Only the lines from the one containing "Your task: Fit" through the last line below should be written out, exactly and with both ends kept.
Information supplied Block Start
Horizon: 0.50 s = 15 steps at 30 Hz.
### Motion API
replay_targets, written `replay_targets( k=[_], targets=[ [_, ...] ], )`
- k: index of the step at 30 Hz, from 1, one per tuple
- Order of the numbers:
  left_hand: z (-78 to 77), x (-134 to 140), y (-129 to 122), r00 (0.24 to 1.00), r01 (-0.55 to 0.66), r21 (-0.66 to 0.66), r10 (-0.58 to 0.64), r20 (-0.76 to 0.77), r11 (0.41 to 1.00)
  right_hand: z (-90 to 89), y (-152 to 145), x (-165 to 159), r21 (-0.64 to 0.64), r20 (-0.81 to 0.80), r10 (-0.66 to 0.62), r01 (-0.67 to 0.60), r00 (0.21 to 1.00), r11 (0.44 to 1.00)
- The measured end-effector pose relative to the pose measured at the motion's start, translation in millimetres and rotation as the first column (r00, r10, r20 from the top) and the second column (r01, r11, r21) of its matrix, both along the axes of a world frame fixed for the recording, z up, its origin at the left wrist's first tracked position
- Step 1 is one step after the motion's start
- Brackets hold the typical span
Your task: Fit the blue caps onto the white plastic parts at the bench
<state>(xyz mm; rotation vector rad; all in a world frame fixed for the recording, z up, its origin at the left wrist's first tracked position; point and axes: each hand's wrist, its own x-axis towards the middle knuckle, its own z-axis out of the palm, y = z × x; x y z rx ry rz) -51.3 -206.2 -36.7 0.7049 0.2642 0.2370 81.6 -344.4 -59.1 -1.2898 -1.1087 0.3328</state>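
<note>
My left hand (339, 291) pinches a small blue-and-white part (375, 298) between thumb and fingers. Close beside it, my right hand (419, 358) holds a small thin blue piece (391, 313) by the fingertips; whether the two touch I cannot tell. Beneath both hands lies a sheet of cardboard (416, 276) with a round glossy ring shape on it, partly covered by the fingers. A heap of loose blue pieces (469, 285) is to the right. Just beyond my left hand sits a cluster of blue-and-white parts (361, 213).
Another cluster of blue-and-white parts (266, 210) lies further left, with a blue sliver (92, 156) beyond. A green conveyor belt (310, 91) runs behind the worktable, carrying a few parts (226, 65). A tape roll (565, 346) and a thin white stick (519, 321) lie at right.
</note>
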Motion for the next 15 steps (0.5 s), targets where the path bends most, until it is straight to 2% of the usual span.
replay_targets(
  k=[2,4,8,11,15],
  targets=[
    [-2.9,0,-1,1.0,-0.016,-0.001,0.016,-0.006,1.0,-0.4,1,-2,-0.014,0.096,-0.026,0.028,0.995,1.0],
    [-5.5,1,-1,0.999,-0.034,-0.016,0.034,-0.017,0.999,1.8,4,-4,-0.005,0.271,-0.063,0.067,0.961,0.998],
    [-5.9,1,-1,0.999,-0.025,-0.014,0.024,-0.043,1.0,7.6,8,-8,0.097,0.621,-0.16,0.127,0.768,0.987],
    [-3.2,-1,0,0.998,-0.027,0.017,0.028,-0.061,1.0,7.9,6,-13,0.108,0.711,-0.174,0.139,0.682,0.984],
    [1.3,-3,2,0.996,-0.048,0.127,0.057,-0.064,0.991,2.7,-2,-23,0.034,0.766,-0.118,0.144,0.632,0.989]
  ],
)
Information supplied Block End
* **Task solution**:
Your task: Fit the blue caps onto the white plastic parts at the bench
<state>(xyz mm; rotation vector rad; all in a world frame fixed for the recording, z up, its origin at the left wrist's first tracked position; point and axes: each hand's wrist, its own x-axis towards the middle knuckle, its own z-axis out of the palm, y = z × x; x y z rx ry rz) -51.3 -206.2 -36.7 0.7049 0.2642 0.2370 81.6 -344.4 -59.1 -1.2898 -1.1087 0.3328</state>
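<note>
My left hand (339, 291) pinches a small blue-and-white part (375, 298) between thumb and fingers. Close beside it, my right hand (419, 358) holds a small thin blue piece (391, 313) by the fingertips; whether the two touch I cannot tell. Beneath both hands lies a sheet of cardboard (416, 276) with a round glossy ring shape on it, partly covered by the fingers. A heap of loose blue pieces (469, 285) is to the right. Just beyond my left hand sits a cluster of blue-and-white parts (361, 213).
Another cluster of blue-and-white parts (266, 210) lies further left, with a blue sliver (92, 156) beyond. A green conveyor belt (310, 91) runs behind the worktable, carrying a few parts (226, 65). A tape roll (565, 346) and a thin white stick (519, 321) lie at right.
</note>
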Motion for the next 15 steps (0.5 s), targets where the path bends most, until it is straight to 2% of the usual span.
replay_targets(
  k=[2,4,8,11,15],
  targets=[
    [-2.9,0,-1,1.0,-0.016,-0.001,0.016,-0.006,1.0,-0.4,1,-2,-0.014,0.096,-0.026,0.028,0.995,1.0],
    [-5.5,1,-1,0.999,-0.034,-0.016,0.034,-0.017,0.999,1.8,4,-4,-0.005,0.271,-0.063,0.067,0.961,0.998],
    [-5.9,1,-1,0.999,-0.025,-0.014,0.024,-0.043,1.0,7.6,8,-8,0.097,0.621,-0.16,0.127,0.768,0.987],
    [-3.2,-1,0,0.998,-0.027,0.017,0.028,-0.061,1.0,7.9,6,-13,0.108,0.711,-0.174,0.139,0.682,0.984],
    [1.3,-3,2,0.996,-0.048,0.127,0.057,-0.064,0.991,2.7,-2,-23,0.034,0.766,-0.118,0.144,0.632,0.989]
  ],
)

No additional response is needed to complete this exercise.